■ **REQUIREMENT**:
In the data below, the answer is the run of lines from the line containing "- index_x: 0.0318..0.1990" through the line containing "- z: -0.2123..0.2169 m", both included; print it exactly and nothing else.

■ **GIVEN RECORDS**:
>>>

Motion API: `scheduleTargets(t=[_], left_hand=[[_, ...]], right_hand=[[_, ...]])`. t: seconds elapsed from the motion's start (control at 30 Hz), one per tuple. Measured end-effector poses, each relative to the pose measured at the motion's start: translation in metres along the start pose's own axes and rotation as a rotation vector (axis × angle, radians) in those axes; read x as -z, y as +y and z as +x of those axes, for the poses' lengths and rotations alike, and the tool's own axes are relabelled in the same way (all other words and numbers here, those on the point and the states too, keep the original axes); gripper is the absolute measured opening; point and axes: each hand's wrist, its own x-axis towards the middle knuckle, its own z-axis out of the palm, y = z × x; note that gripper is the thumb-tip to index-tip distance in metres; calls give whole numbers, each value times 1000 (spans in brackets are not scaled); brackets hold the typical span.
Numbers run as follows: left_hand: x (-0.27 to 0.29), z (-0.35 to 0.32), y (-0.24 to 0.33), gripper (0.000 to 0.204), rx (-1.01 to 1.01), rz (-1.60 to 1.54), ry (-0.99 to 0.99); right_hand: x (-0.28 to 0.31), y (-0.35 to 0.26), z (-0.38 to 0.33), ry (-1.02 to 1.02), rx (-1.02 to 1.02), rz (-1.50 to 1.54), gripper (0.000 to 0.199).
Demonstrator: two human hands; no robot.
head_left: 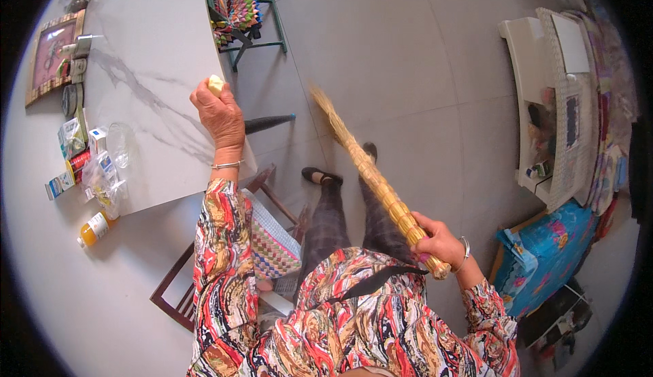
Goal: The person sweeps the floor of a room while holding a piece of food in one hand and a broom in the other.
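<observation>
In my right hand [439, 244] is a straw broom [371, 173], gripped near its bound lower end. It slants up and to the left across the front of my legs, and its thin bristle tip is a little blurred above the floor. My left hand [221, 115] is raised at the right edge of the marble-patterned table [156, 30]. Its fingers are closed round a small pale yellow lump [215, 85]. Only the top of that lump shows, so its kind cannot be made out.
Small boxes [60, 185], an orange bottle [95, 228] and a framed picture [54, 57] line the table's left side. A wooden chair [178, 288] stands near my left arm, a stool with a colourful woven cover [238, 9] beyond. Right are a white cabinet [534, 105] and a blue floral cloth [544, 258].
</observation>
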Motion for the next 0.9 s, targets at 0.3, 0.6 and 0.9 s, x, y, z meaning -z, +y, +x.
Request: scheduleTargets(t=[0.3, 0.6, 0.9], left_hand=[[-35, 12, 5, 33, -31, 79, 33], [-40, 32, 4, 33, -6, 59, 18], [-23, 34, 3, 33, 43, 36, 26]], right_hand=[[5, -112, 103, -265, 115, -283, 72], [-86, -157, 295, -229, 184, -83, 38], [0, -122, 183, -223, 50, 390, 50]])
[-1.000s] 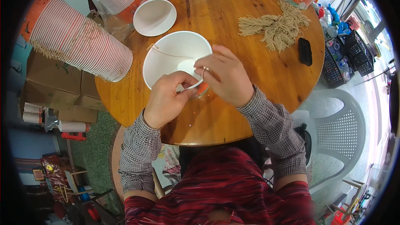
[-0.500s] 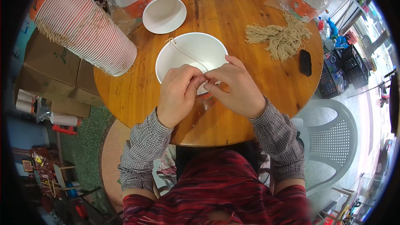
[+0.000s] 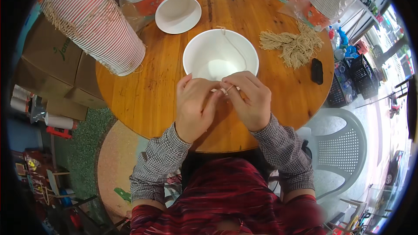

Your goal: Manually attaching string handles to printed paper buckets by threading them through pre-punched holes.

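A large white paper bucket [image 3: 204, 54] leans on the table with its mouth toward me. A thin tan cord [image 3: 235, 48] is fixed at its far rim and runs down inside toward my fingers. My left hand [image 3: 196, 106] and my right hand [image 3: 250, 100] meet at the bucket's near side, fingertips closed and almost touching. Between them they pinch the cord's near end, where a small loop shows. The fingers hide the near rim and the exact hold of each fingertip.
A tall leaning stack of buckets with cords [image 3: 102, 30] stands left. Behind the bucket lies another white bucket [image 3: 178, 15]. A tan cord bundle [image 3: 296, 45] and a small black object [image 3: 317, 71] lie right. Bagged bucket stacks [image 3: 326, 0] line the far edge.
The bucket has shifted to the right in view, its mouth showing more fully. Both hands have moved slightly nearer to me, still pinching at the cord's end, and a small loop now shows.
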`<state>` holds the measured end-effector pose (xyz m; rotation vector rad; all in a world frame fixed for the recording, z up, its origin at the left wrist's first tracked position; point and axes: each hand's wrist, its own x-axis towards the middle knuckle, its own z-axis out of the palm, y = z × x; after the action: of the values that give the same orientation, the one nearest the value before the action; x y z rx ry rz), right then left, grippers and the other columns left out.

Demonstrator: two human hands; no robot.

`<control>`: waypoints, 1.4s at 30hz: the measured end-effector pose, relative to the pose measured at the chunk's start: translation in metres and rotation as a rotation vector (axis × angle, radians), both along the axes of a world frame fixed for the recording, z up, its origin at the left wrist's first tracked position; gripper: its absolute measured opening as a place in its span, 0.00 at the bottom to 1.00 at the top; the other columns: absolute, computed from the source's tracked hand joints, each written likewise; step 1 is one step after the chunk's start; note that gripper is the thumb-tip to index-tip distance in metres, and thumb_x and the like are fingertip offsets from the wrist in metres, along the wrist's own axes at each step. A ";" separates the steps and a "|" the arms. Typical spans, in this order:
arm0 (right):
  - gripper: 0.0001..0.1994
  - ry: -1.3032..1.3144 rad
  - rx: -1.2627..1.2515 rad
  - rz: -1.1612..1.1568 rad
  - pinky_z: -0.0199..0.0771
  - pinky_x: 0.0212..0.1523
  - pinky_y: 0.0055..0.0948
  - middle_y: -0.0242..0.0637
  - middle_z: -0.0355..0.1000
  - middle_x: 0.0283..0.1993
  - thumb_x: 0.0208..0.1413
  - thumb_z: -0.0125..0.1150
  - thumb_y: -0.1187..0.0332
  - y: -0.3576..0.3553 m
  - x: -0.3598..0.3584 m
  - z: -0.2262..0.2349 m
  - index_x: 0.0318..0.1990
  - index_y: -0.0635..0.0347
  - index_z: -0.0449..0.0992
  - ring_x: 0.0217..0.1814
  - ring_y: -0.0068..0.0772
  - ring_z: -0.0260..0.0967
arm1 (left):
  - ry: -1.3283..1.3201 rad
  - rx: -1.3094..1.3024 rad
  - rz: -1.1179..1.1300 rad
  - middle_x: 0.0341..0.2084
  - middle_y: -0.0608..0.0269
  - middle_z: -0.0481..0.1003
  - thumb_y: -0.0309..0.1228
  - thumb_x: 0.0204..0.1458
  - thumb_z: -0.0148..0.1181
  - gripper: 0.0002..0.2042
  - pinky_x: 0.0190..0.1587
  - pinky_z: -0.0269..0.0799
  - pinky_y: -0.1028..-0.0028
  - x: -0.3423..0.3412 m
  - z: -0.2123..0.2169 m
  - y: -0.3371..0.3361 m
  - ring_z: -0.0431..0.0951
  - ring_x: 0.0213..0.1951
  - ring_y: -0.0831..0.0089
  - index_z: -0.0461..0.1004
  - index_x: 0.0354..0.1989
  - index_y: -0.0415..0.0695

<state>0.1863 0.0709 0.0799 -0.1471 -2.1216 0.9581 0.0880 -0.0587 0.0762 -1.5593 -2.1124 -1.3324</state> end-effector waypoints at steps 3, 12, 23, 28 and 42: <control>0.06 0.041 -0.016 0.030 0.77 0.34 0.28 0.40 0.74 0.36 0.52 0.59 0.77 -0.001 -0.003 0.000 0.38 0.63 0.77 0.34 0.36 0.76 | -0.130 0.009 -0.036 0.28 0.68 0.76 0.27 0.53 0.58 0.04 0.59 0.53 0.61 -0.006 -0.002 0.002 0.75 0.36 0.71 0.77 0.36 0.45; 0.06 0.073 -0.091 -0.038 0.76 0.37 0.29 0.39 0.75 0.37 0.51 0.64 0.77 0.004 -0.001 0.012 0.37 0.61 0.77 0.38 0.36 0.75 | -0.392 0.063 -0.103 0.22 0.67 0.76 0.28 0.51 0.61 0.03 0.55 0.57 0.65 -0.017 -0.002 0.005 0.74 0.29 0.73 0.78 0.31 0.44; 0.06 -0.252 -0.072 0.181 0.73 0.43 0.25 0.38 0.77 0.38 0.51 0.60 0.79 0.040 -0.013 0.031 0.38 0.66 0.78 0.40 0.27 0.74 | -0.341 -0.010 -0.303 0.24 0.65 0.76 0.27 0.50 0.62 0.03 0.45 0.62 0.70 -0.019 0.007 0.004 0.72 0.32 0.70 0.79 0.29 0.42; 0.12 -0.003 -0.090 0.121 0.71 0.47 0.27 0.39 0.74 0.44 0.50 0.54 0.83 0.040 0.008 0.022 0.43 0.64 0.77 0.46 0.31 0.71 | -0.583 0.031 -0.259 0.24 0.65 0.76 0.28 0.50 0.63 0.03 0.43 0.64 0.72 -0.017 0.006 0.001 0.71 0.33 0.72 0.79 0.29 0.42; 0.05 -0.032 -0.016 0.119 0.66 0.46 0.30 0.32 0.74 0.33 0.47 0.64 0.79 0.027 0.012 0.010 0.31 0.59 0.76 0.40 0.32 0.68 | -0.528 0.011 -0.256 0.26 0.65 0.77 0.26 0.51 0.62 0.04 0.41 0.67 0.73 -0.015 0.010 0.003 0.71 0.33 0.74 0.79 0.33 0.41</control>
<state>0.1982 0.0981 0.0897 -0.0451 -2.1721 1.0479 0.0733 -0.0561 0.0864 -1.6545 -2.2214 -2.0284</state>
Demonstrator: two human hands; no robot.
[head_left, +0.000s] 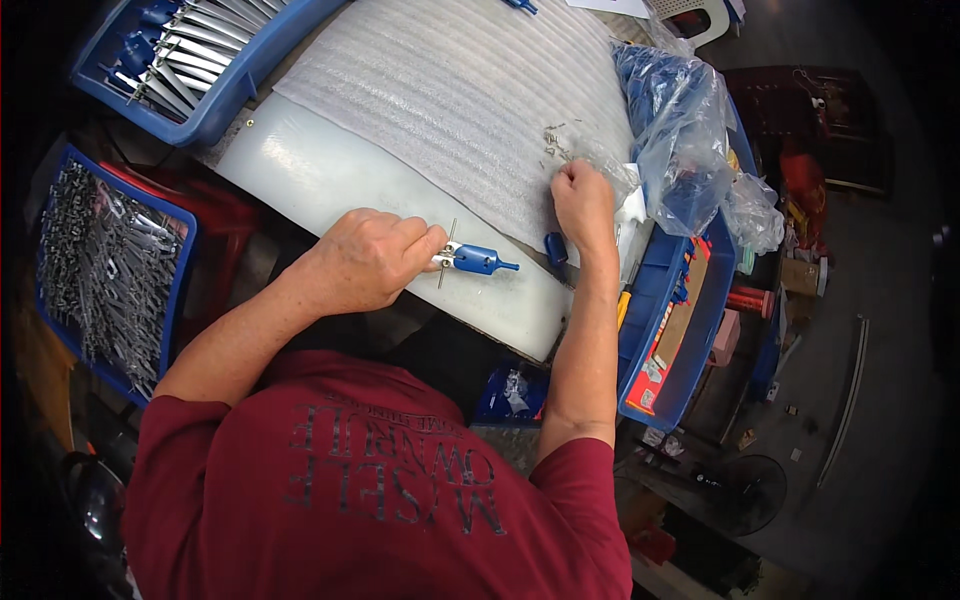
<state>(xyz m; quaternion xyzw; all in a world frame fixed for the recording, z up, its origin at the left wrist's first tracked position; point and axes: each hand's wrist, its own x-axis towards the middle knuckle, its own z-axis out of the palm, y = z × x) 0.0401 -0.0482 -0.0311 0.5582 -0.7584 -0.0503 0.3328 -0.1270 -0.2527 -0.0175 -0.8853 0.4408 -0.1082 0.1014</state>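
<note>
My left hand (375,255) is closed around a metal part whose silvery end sticks out past the thumb and forefinger. A blue plastic tip (477,260) with a narrow nose sits on that end, pointing right, and a thin pin (447,268) crosses the metal beside it. Over on the foam sheet (430,90), my right hand (582,200) has its fingers pinched together by a scatter of small metal pins (562,138). Whatever those fingertips hold, if anything, is hidden. A short dark-blue piece (556,247) lies just left of the right wrist.
At the far left, a blue bin (205,125) holds long metal parts with blue ends. Below it another blue crate (185,290) is full of small metal pieces. Clear plastic bags (680,140) and a blue tray (690,370) border the white work surface (300,150) on the right.
</note>
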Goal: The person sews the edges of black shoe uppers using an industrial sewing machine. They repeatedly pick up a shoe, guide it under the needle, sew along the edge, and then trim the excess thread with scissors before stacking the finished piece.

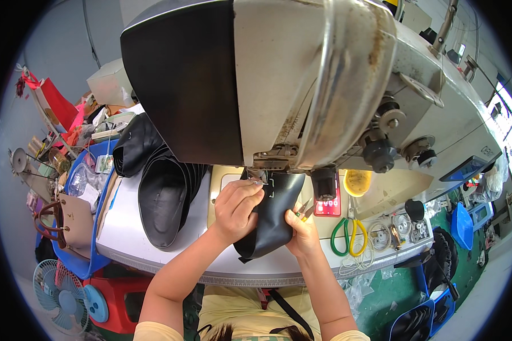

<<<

■ **OUTPUT FOR THIS TASK**:
  - index_x: 0.0318..0.1990
  - index_y: -0.0635..0.0347
  - index_z: -0.0449..0.0992
  - ring_x: 0.0217..0.1814
  - ring_y: -0.0068..0.0772
  - ring_z: -0.0260..0.0967
arm1 (left):
  - ry: -1.3283..1.3201 rad
  - rx: -1.3094..1.3024 rad
  - rz: -1.1179..1.1300 rad
  - middle_x: 0.0341..0.2084
  - middle_y: -0.0608..0.0269
  - middle_z: -0.0481..0.1003
  - thumb_y: -0.0309..0.1228
  - thumb_x: 0.0204..0.1458
  - thumb_z: -0.0148..0.1181
  - gripper: 0.0002..0.2042
  - pinky_x: 0.0190..0.1587
  - pinky_z: -0.0269..0.0799
  - pinky_y: -0.1028..-0.0028
  - x: -0.3423..0.3412 m
  - z: -0.2123..0.2169 m

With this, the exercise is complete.